Trust in God’s Infinite Mercy:
Along with Catherine of Siena’s tough stance on corruption and ardent desire to confront sin, the Italian saint refers to the infinite bounds of God’s Mercy. A focus on justice without mercy, leads to a cold and inhumane approach to correcting sin. However, in the tradition of Catholic Church teaching, Catherine presents a balanced approach to judgment and mercy.
Despite the countless times she calls about the abuses of the hierarchy, the Doctor of the Church mentions God’s mercy just as often. Doing a word search over the course of her many letters (see below link), Catherine uses the word mercy no less than 79 times. Ideally, I would like to cite all examples, but that would lead to quite a length article! Her most powerful message I found occurred in a communication to Raimondo of Capua of the Order of the Preachers,
“Be sure that in all things you have recourse to Mary, embracing the holy Cross, and never let yourself fall into confusion of mind, but sail in a stormy sea in the ship of divine mercy.”
Shying away from the trials and suffering will not sanctify the Church in Her time of peril. Catherine reminds us to cling to the mast of the Cross and look to Mary—Star of the Sea, to guide us.
Be Gold Tested in Fire:
The final point I wish to make as to why an examination of the witness, word, and life of the simple 14th-century saint is essential to reforming the 21st century is Catherine’s persistent focus on suffering as a means to galvanize our faith. She uses the following image to describe how painful suffering actually reform us more beautifully and stronger than before—a divine furnace! Writing to Brother Matteo di Francesco Tolomei of the Order of the Preachers, Catherine offers words of encouragement that hope is founded in the love of God, “kindled by the fire of divine charity.” In another letter, to religious sisters, she longed for the passing of their suffering in saying, ”

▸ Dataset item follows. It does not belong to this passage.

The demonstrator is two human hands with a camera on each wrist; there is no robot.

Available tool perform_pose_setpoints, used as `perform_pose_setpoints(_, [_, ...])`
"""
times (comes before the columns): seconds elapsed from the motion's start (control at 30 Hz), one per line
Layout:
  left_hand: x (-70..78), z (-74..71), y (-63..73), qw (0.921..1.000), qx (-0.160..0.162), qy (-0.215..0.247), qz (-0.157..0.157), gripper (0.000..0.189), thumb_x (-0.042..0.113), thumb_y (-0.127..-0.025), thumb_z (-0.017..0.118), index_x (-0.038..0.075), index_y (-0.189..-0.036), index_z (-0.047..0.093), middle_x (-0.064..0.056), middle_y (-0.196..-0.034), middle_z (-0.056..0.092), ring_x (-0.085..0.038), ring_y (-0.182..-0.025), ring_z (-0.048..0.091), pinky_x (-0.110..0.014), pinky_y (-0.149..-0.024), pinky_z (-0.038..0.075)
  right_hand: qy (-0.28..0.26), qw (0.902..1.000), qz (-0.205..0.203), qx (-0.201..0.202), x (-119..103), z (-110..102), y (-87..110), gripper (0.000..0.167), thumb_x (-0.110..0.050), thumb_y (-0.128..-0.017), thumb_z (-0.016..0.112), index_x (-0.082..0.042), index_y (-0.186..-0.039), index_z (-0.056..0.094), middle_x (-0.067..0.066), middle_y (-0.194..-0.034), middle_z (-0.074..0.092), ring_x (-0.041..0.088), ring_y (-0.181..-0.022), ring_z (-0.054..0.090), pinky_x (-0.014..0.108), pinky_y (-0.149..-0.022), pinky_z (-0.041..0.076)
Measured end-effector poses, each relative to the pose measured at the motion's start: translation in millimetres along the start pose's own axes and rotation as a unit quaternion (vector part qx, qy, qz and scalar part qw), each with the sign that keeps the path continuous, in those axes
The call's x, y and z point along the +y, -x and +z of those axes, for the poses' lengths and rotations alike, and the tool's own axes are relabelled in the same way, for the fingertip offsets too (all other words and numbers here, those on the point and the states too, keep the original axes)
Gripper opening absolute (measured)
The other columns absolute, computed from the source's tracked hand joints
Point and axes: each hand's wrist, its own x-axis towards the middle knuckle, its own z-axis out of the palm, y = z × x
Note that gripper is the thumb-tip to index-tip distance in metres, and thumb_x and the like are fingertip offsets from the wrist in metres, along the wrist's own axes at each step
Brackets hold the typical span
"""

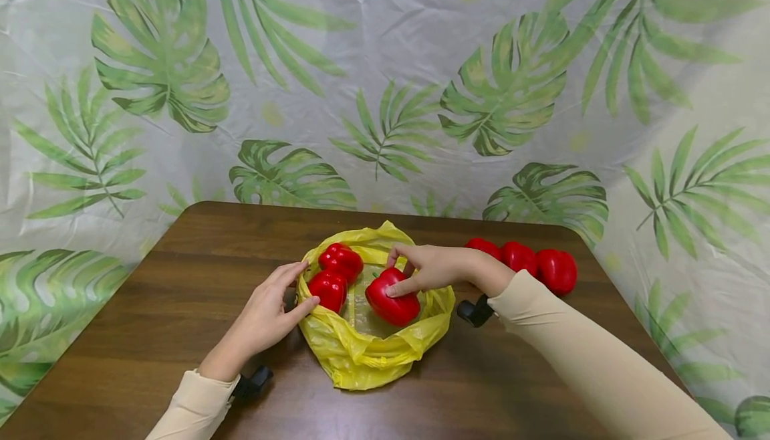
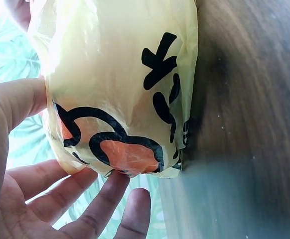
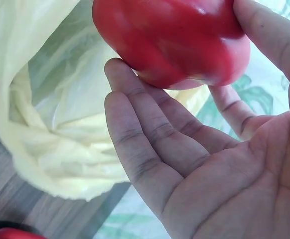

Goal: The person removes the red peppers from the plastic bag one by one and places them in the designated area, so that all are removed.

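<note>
Caught in the left-wrist view alone black markings point(image 2: 160, 69) and an orange print point(image 2: 132, 155) across the side of a yellow bag point(image 2: 105, 69). Showed only from the head two glossy red peppers point(image 1: 341, 263) inside it, plus a full row of three red peppers point(image 1: 519, 257) near the far right corner of the table point(image 1: 210, 266). Pinched the held pepper point(image 1: 388, 309) between thumb and fingers of the right hand point(image 1: 434, 265) — within the bag's mouth, right of the inside pair. Held the bag's left rim in the left hand point(image 1: 269, 311) — left of that pepper and apart from it.
</note>
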Motion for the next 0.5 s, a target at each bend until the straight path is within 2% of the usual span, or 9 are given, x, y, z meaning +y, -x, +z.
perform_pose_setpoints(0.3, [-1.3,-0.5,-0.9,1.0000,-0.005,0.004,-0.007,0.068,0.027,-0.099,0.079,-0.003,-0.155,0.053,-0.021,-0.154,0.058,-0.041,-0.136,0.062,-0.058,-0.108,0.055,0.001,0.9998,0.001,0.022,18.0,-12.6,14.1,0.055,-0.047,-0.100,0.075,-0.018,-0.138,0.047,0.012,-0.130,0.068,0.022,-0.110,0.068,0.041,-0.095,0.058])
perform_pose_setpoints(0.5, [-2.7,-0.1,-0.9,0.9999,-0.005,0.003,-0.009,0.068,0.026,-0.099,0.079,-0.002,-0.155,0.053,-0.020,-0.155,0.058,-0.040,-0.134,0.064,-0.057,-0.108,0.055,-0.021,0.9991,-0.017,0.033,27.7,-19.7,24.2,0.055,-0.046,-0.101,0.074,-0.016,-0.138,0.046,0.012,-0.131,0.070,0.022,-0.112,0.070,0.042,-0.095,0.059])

Dearest mother and daughter in Christ sweet Jesus: I Catherine, servant and slave of the servants of Jesus Christ, write to you in His precious Blood: with desire to see you so clothed in the flames of divine charity that you may bear all pain and torment, hunger and thirst, persecution and injury, derision, outrage and insult, and everything else, with true patience; learning from the Lamb suffering and slain, who ran with such burning love to the shameful death of the Cross (emphasis mine).
Today more than ever, the laity should learn from the incredible witness of the Doctor of the Church. “Be who God meant you to be and you will set the world on fire.”